On Thu, Nov 17, 2016 at 10:53 AM, Richard Biener <richard.guent...@gmail.com> wrote: > On Thu, Nov 17, 2016 at 11:26 AM, Bin.Cheng <amker.ch...@gmail.com> wrote: >> On Thu, Nov 17, 2016 at 8:32 AM, Richard Biener >> <richard.guent...@gmail.com> wrote: >>> On Wed, Nov 16, 2016 at 6:20 PM, Bin Cheng <bin.ch...@arm.com> wrote: >>>> Hi, >>>> Currently test gfortran.dg/vect/fast-math-mgrid-resid.f checks all >>>> predictive commoning opportunities for all possible loops. This makes it >>>> fragile because vectorizer may peel the loop differently, as well as may >>>> choose different vector factors. For example, on x86-solaris, vectorizer >>>> doesn't peel for prologue loop; for -march=haswell, the case is long time >>>> failed because vector factor is 4, while iteration distance of predictive >>>> commoning opportunity is smaller than 4. This patch refines it by only >>>> checking if predictive commoning variable is created when vector factor is >>>> 2; or vectorization variable is created when factor is 4. This works >>>> since we have only one main loop, and only one vector factor can be used. >>>> Test result checked for various x64 targets. Is it OK? >>> >>> I think that as you write the test is somewhat fragile. But rather >>> than adjusting the scanning like you do >>> I'd add --param vect-max-peeling-for-alignment=0 and -mprefer-avx128 >> In this way, is it better to add "--param >> vect-max-peeling-for-alignment=0" for all targets? Otherwise we still >> need to differentiate test string to handle different targets. But I >> have another question here: what if a target can't handle unaligned >> access and vectorizer have to peel for alignment for it? > > You'd get versioning for alignment instead. > >> Also do you think it's ok to check predictive commoning PHI node as below? >> # vectp_u.122__lsm0.158_94 = PHI <vectp_u.122__lsm0.158_95(8), _96(6)> >> In this way, we don't need to take possible prologue/epilogue loops >> into consideration. > > I hoped w/o peeling we can simply scan for "Executing predictive commoning". > But with versioning for alignment you'd still get two loops. > > So maybe checking for both "Executing predictive commoning" and looking > for a vect_lsm PHI node is ok... Understood. Here is the update patch. Test result checked on x86_64 and aarch64. Is it OK?

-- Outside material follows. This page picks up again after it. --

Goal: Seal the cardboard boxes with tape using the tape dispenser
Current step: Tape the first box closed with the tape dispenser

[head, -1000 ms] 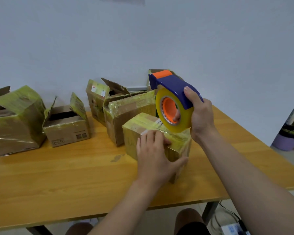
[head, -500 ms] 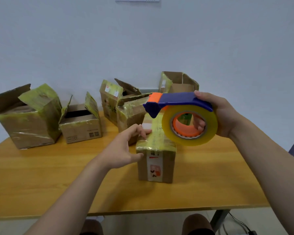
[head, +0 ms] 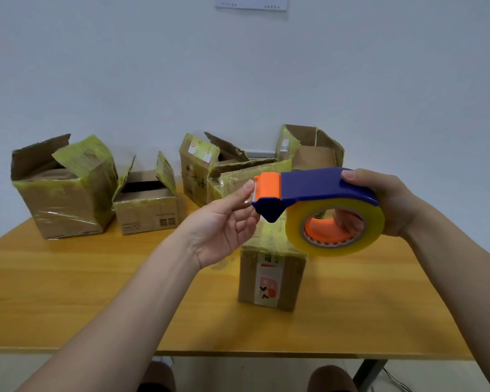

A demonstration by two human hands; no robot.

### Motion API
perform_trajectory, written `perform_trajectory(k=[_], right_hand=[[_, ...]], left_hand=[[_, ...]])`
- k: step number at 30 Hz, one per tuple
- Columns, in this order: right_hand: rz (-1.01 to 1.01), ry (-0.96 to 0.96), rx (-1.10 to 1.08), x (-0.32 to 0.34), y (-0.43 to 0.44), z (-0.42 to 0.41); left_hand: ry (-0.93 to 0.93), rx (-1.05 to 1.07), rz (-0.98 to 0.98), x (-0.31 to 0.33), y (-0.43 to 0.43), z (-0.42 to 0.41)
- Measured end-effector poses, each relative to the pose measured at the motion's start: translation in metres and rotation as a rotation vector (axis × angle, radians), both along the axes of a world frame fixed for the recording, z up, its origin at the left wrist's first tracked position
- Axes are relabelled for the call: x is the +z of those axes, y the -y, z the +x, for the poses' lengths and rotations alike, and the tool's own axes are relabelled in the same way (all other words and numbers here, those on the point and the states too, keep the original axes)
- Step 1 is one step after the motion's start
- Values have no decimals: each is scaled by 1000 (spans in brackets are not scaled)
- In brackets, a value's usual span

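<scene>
Markings inventory: no wording legible.
Near box (head: 293, 278) bore a white label (head: 267, 282) with code square and red bar; small open box (head: 146, 212) showed printed symbols; wall sheet (head: 251, 2) print too small.

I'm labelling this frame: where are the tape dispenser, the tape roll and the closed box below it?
tape dispenser (head: 317, 183): head view, blue top housing.
tape roll (head: 294, 230): head view, yellowish left rim.
closed box (head: 290, 281): head view, brown front face.

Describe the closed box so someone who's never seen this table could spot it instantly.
On the wooden table, skip the open boxes by the wall. The closed box stands alone nearer the person, below the tape dispenser; only its flaps are shut and taped.
</scene>
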State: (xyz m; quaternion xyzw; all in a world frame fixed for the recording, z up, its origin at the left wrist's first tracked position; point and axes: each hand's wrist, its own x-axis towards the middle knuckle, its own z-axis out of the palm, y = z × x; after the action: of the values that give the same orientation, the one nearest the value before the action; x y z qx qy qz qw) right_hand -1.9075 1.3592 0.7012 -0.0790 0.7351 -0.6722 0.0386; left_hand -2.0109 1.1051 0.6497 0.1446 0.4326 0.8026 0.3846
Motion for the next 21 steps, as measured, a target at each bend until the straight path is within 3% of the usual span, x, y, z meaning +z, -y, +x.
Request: perform_trajectory(k=[6,21], right_hand=[[-11,-22,37,0,-1,-3],[-28,-14,55,2,2,-1]], left_hand=[[193,-154,267,-18,2,1],[195,-143,200,-17,3,10]])
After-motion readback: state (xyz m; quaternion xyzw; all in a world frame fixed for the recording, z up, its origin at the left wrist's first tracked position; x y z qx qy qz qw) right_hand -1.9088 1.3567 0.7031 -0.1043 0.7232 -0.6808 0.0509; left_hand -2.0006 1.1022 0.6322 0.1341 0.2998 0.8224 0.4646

Thanks, bin gcc/testsuite/ChangeLog 2016-11-15 Bin Cheng <bin.ch...@arm.com> PR testsuite/78114 * gfortran.dg/vect/fast-math-mgrid-resid.f: Add additional options. Refine test by checking predictive commining PHI nodes in vectorized loop wrto vector factor. > >>> as additional option on x86_64-*-* i?86-*-*. >>> >>> Your new pattern would fail with avx512 if vector (8) real would be used. >>> >>> What's the actual change that made the testcase fail btw? >> There are two cases. >> A) After vect_do_peeling change, vectorizer may only peel one >> iteration for prologue loop (if vf == 2), below test string was added >> for this reason: >> ! { dg-final { scan-tree-dump-times "Loop iterates only 1 time, >> nothing to do" 1 "pcom" } } >> This fails on x86_64 solaris because prologue loop is not peeled at all. >> B) Depending on ilp, I think below test strings fail for long time with >> haswell: >> ! { dg-final { scan-tree-dump-times "Executing predictive commoning >> without unrolling" 1 "pcom" { target lp64 } } } >> ! { dg-final { scan-tree-dump-times "Executing predictive commoning >> without unrolling" 2 "pcom" { target ia32 } } } >> Because vectorizer choose vf==4 in this case, and there is no >> predictive commoning opportunities at all. > > Yes. I suggest -mprefer-avx128 for that. > >> Also the newly added test string fails in this case too because the >> prolog peeled iterates more than 1 times. >> >> Thanks, >> bin >>> >>> Richard. >>> >>>> Thanks, >>>> bin >>>> >>>> gcc/testsuite/ChangeLog >>>> 2016-11-16 Bin Cheng <bin.ch...@arm.com> >>>> >>>> PR testsuite/78114 >>>> * gfortran.dg/vect/fast-math-mgrid-resid.f: Refine test by >>>> checking predictive commining variables in vectorized loop >>>> wrto vector factor.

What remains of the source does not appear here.